WHAT IS NEEDED:
Retype only the stretch of lines that starts with the line containing "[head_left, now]" and ends with the last line of the records, both included, exactly.

TASK MATERIAL:
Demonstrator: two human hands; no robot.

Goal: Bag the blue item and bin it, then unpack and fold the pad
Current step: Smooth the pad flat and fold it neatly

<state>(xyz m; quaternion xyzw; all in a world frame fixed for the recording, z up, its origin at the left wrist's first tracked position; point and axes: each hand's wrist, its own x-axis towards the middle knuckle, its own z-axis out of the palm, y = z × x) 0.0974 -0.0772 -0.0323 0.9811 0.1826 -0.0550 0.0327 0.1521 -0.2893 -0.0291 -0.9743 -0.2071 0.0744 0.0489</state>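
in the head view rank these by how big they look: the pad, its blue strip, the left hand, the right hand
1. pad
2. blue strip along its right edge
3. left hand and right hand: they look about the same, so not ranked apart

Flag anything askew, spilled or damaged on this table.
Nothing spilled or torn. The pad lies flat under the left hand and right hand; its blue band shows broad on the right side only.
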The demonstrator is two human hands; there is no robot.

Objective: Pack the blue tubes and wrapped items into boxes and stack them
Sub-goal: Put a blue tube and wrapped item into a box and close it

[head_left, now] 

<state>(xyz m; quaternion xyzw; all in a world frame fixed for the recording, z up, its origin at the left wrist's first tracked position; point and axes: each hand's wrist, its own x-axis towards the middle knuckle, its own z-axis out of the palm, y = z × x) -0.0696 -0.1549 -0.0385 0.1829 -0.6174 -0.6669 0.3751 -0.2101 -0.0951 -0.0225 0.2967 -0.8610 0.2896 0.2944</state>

RESPONSE AREA:
[head_left, now] 

<state>(xyz m; quaternion xyzw; all in a world frame fixed for the recording, z up, its origin at the left wrist's first tracked position; point and axes: each hand's wrist, its own x-axis towards the middle knuckle, its own z-axis out of the palm, y = z × x) -0.0696 -0.1549 -0.0385 0.1829 -0.6174 -0.6669 0.3751 -0.2101 -0.0951 -0.0225 0.2967 -0.8610 0.2896 0.2944</state>

There is no more to this exercise.